As the peer reviews were conducted by undergraduate research assistants, there are likely some misconceptions between the instructions given, the understanding of the papers, and the explanations for their choices. To better standardize and mitigate these concerns, the undergraduates were each given a standardized set of explanations which could be used during review. In addition, examples were given to better understand the relationship between the review topic and its corresponding phrases within the papers and associated resources. As an added precaution, the undergraduates could ask a graduate student to perform a meta-review or review other undergraduates’ reviews in either agreement or disagreement.

We did not conform to a single framework to measure the reproducibility of a paper. This was because research, along with its resources, are not uniform in implementation.

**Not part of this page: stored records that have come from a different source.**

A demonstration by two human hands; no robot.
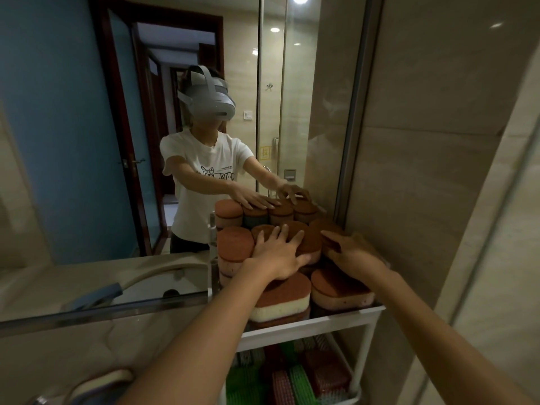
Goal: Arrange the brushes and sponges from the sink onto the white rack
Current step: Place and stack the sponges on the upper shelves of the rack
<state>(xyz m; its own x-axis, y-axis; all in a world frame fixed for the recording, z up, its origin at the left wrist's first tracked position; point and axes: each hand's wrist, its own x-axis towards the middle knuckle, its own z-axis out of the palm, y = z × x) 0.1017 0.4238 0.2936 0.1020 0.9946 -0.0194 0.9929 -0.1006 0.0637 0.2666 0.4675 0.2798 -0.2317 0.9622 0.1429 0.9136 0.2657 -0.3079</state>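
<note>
Several oval sponges with rust-brown scrub faces stand and lie on the top shelf of the white rack [306,325]. My left hand [277,252] lies flat with spread fingers on the upright sponges [235,244] at the back of the shelf. My right hand [350,252] presses the right end of the same row with straight fingers. Two sponges [285,299] lie flat at the front of the shelf. Green and red scrub brushes [292,378] fill the lower shelf. The sink [96,384] shows only at the bottom left.
A large mirror [117,141] behind the rack doubles the sponges and shows a person in a headset. A glass ledge [102,308] runs left of the rack. A beige tiled wall [423,171] stands close on the right. A faucet [96,293] sits at the left.
</note>
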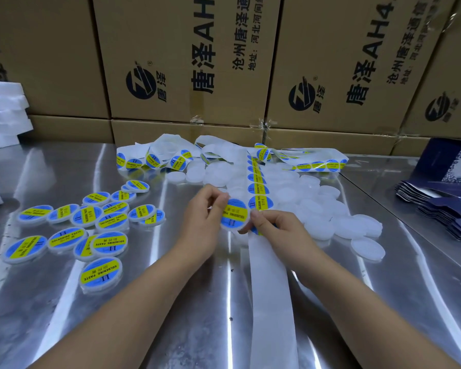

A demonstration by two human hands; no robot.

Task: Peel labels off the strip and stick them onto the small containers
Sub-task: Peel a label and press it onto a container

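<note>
The left hand (206,211) pinches the round white blue-and-yellow-labelled container (234,214) just left of the white paper label strip (268,278), pinched by the right hand (276,229) and running toward the steel tabletop's (64,328) near edge

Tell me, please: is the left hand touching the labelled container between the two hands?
Touching. The head view shows the left hand pinching the labelled container, its thumb lying over the container's left edge with no gap.

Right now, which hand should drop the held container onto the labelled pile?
Probably left. The left hand grips the labelled container, and the labelled pile lies on its side; the right hand pinches the label strip.
</note>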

The papers we attempted to reproduce in this study used a wide variety of services, data, and materials stored across numerous locations: GitHub, personal websites, the Open Science Framework, direct downloads, etc. In addition, each paper had differing levels of documentation, licensing, interoperability, and replicability. We mitigated this by using broad categories and definitions with delineated cutoffs when defining our methodology. However, future work might want to review how well the papers meet existing frameworks, such as FAIR¹⁹.

When testing for reproducibility, the total time spent had a hard limit, with one exception, of 6 hours. 2 of the available papers were halted due to this limit; however, only one did not produce intermediate results that could be compared to a paper. It would be useful to properly test the execution for the entire time provided a large number of machines were available.

Additionally, the timing was performed manually instead of through timers associated with the application. There could be slight overestimations in the amount of time taken to reproduce. On the other hand, software timers are ill-suited for such a task as they are typically not multilingual and may not be available for all software.

Future work should include another round of reproducibility tests on different machines. Each test would provide a valid benchmark on the execution length of the code and serve as a robust measure to validate the reproducibility in numerous circumstances. In addition, results that were inaccurate due to randomness could be averaged to provide a more accurate estimate of the results compared to those reported. Authors could be recruited to run reproducibility tests either voluntarily or through giveaways; however, it would require the authors to have a greater understanding of computer science rather than those needed to provide their analyses.

Another direction for future work could view the impact of conferences which promote open science and reproducibility measures to compare them to those without them. In addition to previous work on author responses and this work on reproducibility, a comparison could be made between the promoting and non-promoting conferences to see whether the adoption of such practices have improved the robustness of research within the discipline.

Finally, the timer categories could be more specified and less generalized. Each timer only represents the length of each section rather than individual sections for how long a specific task took. For the setup and debug categories, these specific sections would not be as useful since different reviewers might take different lengths of time to setup or determine an issue. For the execution category, while it would be useful to know how much time was needed to reproduce the results, it would be better suited as a benchmark from the original author who had already ran the methodology successfully and without issue.

6. CONCLUSION

Approximately 35% of papers met a partial definition of the chosen open science practices with 5% able to attempt reproducibility with the combined peer review and author survey responses. With the additional time compared to previous works, one paper provided the exact results reported in the paper, while two papers mostly provided the reported results. In addition, while all of the papers needed to download unreported libraries to properly execute the source, the non-exact results collected could all be attribute to non-seeded randomness.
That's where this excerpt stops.